В двух веках. Жизненный отчет российского государственного и политического деятеля, члена Второй Государственной думы (Гессен) - страница 248

Напряженно ждали все вступительной речи Керенского, не потому, что рассчитывали услышать нечто новое, важное, а лишь сигнал к состязанию. Это был и впрямь апофеоз «словесного чванства». Учреждение Совета должно было отвечать потребности правительства найти опору, продемонстрировать перед страной, что оно не висит в воздухе, а стоит на прочно спаянном фундаменте и способно совместными усилиями задушить анархию. Эти повелительные задачи тем легче были отброшены и забыты. Как в Первую Думу министерство пришло с пустыми руками, так и теперь никаких конкретных указаний речь главы Временного правительства не содержала. Все словно чуяли, что это последний случай свести счеты, разоблачить ошибки, сформулировать обвинения, и заботились только, как бы чего-нибудь не упустить, подобрать наиболее резкие выражения, не останавливаясь и перед смачной бранью; каждая речь дышала ненавистью: если бы большевики во главе с Троцким, прочитавшим вызывающую декларацию, не ушли сами из заседания, вряд ли оно закончилось бы без рукопашной.

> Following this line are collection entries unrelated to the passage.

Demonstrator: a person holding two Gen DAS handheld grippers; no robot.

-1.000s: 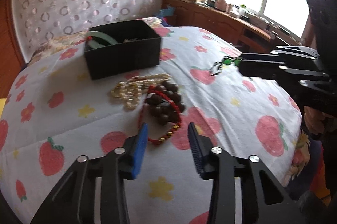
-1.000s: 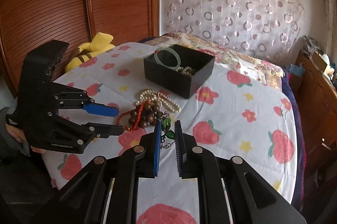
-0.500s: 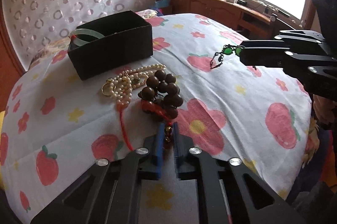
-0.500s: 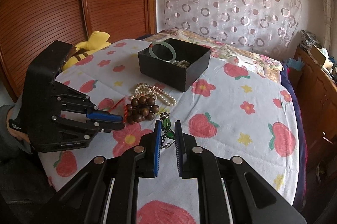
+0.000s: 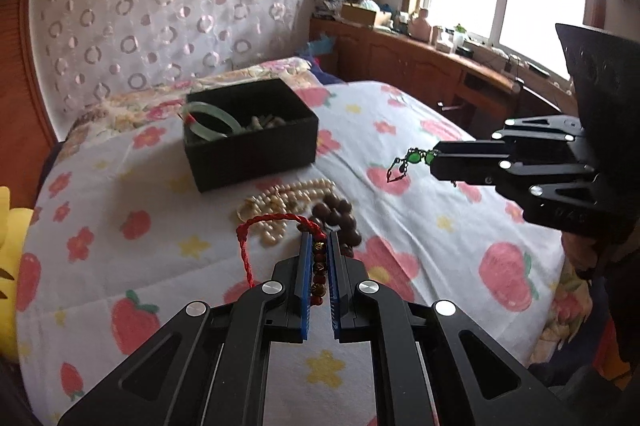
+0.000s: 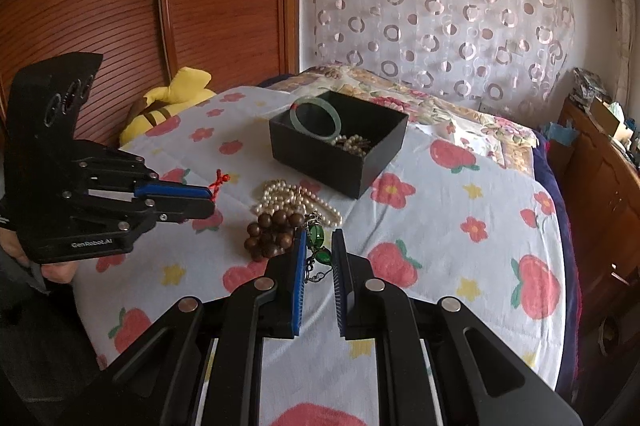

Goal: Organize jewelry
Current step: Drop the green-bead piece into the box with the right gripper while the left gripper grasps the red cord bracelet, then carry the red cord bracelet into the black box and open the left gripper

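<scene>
My left gripper (image 5: 319, 240) is shut on a red cord bracelet (image 5: 264, 226) with small beads, lifted off the bed; its loop hangs to the left of the fingers. In the right wrist view that gripper (image 6: 210, 200) shows at left with the red cord's knot (image 6: 219, 182) at its tip. My right gripper (image 6: 318, 238) is shut on a green-stone chain piece (image 6: 318, 240), seen dangling (image 5: 412, 160) in the left wrist view. On the bedspread lie a pearl necklace (image 6: 294, 196) and a brown wooden bead bracelet (image 6: 272, 232). A black box (image 6: 340, 152) holds a jade bangle (image 6: 316, 116) and more beads.
The bed (image 6: 460, 226) has a white strawberry-and-flower cover. A yellow plush toy (image 6: 168, 104) lies at its left edge by the wooden wardrobe (image 6: 140, 6). A wooden counter (image 5: 420, 62) with clutter runs under the window on the right. A hand (image 6: 56, 270) holds the left gripper.
My left gripper closed on the red cord bracelet beside the brown beads, then lifted it off the bed. The right gripper stayed still, holding the green piece.
</scene>
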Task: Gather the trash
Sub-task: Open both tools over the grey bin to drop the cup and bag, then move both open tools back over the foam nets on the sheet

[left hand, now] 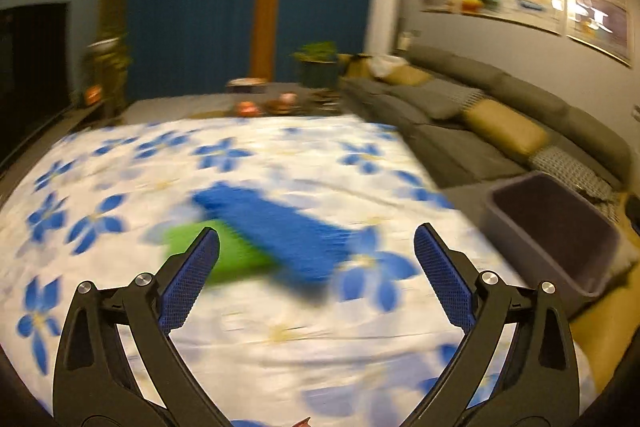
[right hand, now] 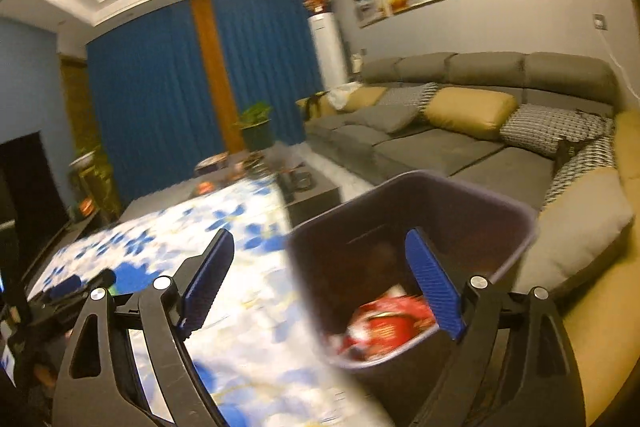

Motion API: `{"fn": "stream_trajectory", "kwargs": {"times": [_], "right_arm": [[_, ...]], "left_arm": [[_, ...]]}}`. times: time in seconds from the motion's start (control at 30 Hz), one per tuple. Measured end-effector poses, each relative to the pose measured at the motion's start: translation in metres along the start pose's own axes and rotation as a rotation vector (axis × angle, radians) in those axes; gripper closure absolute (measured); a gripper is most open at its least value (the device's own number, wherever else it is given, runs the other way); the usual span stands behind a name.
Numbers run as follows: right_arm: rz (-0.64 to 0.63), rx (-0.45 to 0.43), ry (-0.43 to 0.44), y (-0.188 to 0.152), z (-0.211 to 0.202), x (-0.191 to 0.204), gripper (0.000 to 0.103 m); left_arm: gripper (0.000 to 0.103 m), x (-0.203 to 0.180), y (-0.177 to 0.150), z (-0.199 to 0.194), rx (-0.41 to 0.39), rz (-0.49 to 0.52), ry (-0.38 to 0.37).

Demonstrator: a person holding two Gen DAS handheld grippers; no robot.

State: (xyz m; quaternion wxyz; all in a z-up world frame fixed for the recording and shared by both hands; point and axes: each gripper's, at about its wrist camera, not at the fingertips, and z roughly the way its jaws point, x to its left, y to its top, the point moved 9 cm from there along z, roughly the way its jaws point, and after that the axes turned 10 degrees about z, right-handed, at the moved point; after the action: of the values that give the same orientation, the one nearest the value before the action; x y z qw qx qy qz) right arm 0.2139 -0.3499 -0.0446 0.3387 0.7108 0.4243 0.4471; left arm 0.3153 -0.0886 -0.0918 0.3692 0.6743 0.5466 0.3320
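A blurred blue flat packet (left hand: 276, 231) lies on the flower-print tablecloth (left hand: 280, 331), overlapping a green item (left hand: 232, 255). My left gripper (left hand: 316, 239) is open and empty, just short of them. A dark purple trash bin (left hand: 556, 231) stands right of the table; it also shows in the right wrist view (right hand: 472, 199). A red wrapper (right hand: 384, 327) lies inside the bin. My right gripper (right hand: 320, 243) is open and empty, above the bin's left rim.
A grey sofa (right hand: 440, 143) with tan and patterned cushions runs along the right wall. A dark coffee table (right hand: 304, 187) with small items stands beyond the cloth-covered table. Blue curtains, a potted plant (left hand: 316, 67) and a white floor unit stand at the back.
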Motion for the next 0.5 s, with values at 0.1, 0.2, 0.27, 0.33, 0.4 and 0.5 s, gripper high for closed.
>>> {"fn": "stream_trajectory", "kwargs": {"times": [0.1,0.2,0.27,0.33,0.4,0.5], "right_arm": [[-0.045,0.053,0.038,-0.020,0.011,0.031,0.018],[-0.085,0.101,0.082,-0.042,0.022,0.063,0.018],[-0.108,0.126,0.097,-0.052,0.031,0.080,0.018],[-0.131,0.166,0.109,-0.066,0.045,0.100,0.018],[-0.166,0.201,0.121,-0.081,0.057,0.120,0.018],[-0.231,0.254,0.151,-0.103,0.072,0.152,0.018]], "left_arm": [[0.007,0.040,-0.009,-0.005,0.021,-0.049,0.067],[0.007,0.071,-0.016,-0.014,0.013,-0.070,0.126],[0.007,0.088,-0.019,-0.019,0.008,-0.068,0.174],[0.007,0.104,-0.021,-0.025,-0.001,-0.077,0.223],[0.007,0.121,-0.021,-0.029,-0.017,-0.095,0.268],[0.007,0.136,-0.022,-0.031,-0.033,-0.122,0.290]]}}
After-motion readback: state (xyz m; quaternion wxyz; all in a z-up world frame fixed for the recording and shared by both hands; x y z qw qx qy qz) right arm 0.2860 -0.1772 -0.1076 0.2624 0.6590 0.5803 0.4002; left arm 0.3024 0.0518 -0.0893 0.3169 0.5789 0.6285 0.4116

Я вышел в кулуары и видел, как парламентеры от различных фракций перебегали с бумажками в руках, на которых начертаны были сакраментальные резолюции, к соседям для взаимного ознакомления и новых попыток согласования. Это достигнуто не было, голосование, произведенное среди невероятного шума, не давало точных результатов, недовольные требовали проверки, партийные загонщики рыскали по кулуарам – не застрял ли там кто-нибудь из своих, многие перестали понимать, за что они голосуют; проверка установила, что сводная формула, наспех во время голосования выработанная и объявленная отвергнутой большинством в несколько голосов, теперь столь же незначительным перевесом принята, и этот скандальный результат запечатлевается оглушительными аплодисментами и надрывным ревом, чтобы от края до края всем было слышно и стало ясно, что власть совершенно беспомощна, что ее можно взять голыми руками… Созыв Совета оказался просто преступлением против несчастной родины!

Упомянутое заседание Совета было последним, дальше в старых записях моих значится, что вечером я зашел к Каминке, где встретил нашу приятельницу, отличную пианистку П. и выдающегося инженера Пальчинского, тогда назначенного петербургским генерал-губернатором, и еще кое-кого из друзей. Говорить было не о чем, и, чтобы заглушить душевную маету, решено было музицировать. Кто-то в шутку предложил позвать Милюкова со скрипкой, на телефонный звонок Милюков, точно только и ждал приглашения, охотно откликнулся и через полчаса усердно пилил на скрипке бетховенскую сонату, а затем мы отправились на ночное бдение в редакцию.